Records from a data collection:
◇ ◇ ◇ ◇

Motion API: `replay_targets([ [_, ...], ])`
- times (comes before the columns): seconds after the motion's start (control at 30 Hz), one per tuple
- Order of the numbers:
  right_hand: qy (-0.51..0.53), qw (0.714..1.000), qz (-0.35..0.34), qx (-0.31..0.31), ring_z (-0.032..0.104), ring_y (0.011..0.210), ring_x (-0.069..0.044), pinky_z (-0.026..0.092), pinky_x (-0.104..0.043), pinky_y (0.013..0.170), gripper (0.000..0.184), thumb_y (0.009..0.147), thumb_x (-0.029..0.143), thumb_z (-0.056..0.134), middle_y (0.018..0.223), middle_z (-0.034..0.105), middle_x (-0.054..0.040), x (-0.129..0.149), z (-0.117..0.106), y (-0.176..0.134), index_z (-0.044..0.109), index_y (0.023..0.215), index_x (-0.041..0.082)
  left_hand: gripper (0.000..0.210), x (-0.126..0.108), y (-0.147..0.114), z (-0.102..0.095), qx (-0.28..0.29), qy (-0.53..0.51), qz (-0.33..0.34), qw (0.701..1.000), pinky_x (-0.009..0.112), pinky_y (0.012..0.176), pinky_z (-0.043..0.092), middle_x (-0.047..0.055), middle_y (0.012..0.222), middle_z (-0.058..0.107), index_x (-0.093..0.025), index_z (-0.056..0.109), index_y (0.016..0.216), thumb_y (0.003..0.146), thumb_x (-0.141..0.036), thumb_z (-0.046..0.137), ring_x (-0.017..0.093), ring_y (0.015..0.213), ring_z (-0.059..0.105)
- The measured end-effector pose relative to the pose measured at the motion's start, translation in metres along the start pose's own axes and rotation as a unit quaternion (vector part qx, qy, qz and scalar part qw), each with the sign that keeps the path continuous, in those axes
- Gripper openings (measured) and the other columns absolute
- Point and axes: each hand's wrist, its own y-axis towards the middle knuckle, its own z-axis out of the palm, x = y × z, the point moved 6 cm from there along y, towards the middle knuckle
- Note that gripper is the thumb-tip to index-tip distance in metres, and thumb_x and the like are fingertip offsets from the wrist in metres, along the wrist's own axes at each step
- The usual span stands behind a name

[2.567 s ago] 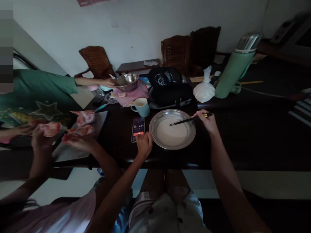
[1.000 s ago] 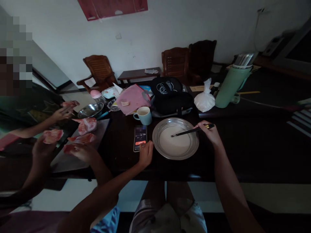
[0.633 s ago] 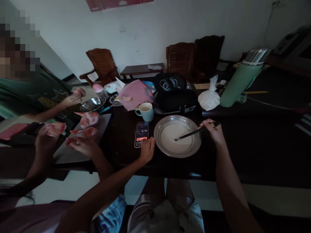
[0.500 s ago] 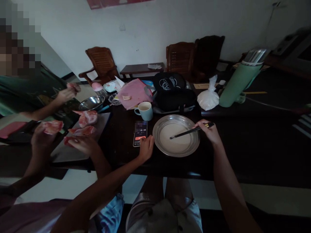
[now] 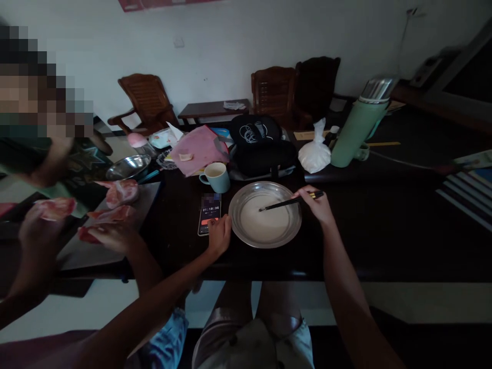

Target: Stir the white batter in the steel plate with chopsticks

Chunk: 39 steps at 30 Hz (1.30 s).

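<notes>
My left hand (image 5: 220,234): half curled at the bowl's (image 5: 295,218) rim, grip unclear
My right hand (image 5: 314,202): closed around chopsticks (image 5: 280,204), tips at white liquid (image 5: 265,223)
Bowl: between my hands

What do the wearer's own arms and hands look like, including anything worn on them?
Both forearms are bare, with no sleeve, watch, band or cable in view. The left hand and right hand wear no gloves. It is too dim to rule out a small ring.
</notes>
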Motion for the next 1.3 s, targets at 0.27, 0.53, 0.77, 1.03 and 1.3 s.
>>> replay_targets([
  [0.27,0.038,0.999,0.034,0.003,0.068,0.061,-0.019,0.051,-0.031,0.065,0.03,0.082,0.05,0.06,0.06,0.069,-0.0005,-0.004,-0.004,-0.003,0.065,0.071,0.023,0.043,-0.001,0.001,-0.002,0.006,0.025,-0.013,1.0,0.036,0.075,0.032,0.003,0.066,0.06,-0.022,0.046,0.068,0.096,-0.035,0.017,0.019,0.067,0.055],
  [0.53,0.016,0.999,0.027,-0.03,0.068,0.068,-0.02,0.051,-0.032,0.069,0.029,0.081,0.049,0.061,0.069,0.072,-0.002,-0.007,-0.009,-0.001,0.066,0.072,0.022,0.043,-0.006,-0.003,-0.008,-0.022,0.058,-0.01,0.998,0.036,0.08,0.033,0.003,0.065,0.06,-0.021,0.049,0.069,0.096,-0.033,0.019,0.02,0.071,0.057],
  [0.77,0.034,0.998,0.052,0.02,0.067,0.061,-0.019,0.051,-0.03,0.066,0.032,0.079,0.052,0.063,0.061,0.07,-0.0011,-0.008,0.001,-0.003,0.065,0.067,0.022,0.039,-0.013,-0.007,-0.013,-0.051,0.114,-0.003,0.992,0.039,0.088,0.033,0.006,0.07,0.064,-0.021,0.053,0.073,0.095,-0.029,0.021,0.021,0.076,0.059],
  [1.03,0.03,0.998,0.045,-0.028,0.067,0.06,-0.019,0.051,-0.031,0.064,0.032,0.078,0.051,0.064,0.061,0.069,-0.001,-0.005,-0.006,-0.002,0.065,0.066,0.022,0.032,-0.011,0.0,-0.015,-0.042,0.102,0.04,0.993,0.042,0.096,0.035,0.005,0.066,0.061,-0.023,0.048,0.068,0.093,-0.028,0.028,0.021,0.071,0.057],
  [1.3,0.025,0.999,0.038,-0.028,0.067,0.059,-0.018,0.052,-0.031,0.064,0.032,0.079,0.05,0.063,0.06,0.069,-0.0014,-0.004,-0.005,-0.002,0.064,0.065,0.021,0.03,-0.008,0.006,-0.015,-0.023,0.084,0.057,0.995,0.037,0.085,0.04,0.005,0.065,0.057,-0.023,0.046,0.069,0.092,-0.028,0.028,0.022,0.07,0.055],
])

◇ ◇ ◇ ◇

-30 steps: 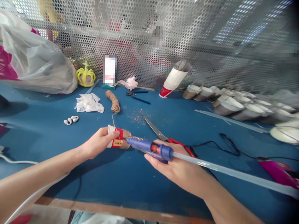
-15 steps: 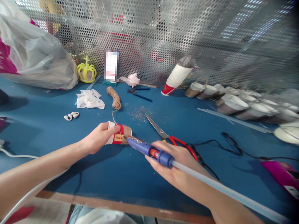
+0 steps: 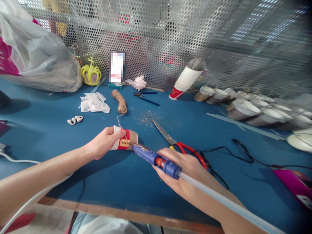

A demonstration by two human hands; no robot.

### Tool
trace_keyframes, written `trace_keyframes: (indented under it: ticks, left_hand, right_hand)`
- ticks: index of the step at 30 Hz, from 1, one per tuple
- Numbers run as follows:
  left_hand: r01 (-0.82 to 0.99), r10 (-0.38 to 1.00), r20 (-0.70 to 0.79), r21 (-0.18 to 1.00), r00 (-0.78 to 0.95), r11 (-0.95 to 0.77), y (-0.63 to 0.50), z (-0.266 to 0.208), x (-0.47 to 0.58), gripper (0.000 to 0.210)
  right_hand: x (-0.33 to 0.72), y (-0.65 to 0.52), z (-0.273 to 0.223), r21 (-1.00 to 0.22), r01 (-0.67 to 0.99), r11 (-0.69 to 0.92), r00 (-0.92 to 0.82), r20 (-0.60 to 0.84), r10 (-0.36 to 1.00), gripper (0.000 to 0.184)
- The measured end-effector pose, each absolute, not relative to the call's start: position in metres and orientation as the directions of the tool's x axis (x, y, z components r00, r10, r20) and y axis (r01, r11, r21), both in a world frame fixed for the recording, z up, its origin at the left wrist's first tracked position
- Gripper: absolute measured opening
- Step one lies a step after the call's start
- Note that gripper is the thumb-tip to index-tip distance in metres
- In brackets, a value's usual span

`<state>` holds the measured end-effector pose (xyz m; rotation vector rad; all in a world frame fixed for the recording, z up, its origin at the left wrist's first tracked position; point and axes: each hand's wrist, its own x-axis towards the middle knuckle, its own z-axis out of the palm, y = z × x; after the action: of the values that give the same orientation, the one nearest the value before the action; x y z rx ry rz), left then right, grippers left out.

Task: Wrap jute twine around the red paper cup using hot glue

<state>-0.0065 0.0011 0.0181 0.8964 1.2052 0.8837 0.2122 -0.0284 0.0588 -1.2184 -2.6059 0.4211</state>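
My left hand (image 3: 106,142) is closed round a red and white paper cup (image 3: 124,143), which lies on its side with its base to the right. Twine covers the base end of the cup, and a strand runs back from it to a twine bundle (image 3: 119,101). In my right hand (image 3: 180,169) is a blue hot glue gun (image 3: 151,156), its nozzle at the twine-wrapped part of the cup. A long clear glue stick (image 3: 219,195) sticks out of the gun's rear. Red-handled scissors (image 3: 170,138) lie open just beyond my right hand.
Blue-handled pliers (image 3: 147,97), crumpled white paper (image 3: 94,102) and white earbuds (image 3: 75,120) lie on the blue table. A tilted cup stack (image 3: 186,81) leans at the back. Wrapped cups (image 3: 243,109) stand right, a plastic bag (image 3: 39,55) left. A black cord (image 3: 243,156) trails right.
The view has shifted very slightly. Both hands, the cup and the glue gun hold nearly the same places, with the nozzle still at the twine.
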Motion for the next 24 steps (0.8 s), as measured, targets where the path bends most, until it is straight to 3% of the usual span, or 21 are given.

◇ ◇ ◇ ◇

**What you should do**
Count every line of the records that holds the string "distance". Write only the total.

**Answer to this exercise**
2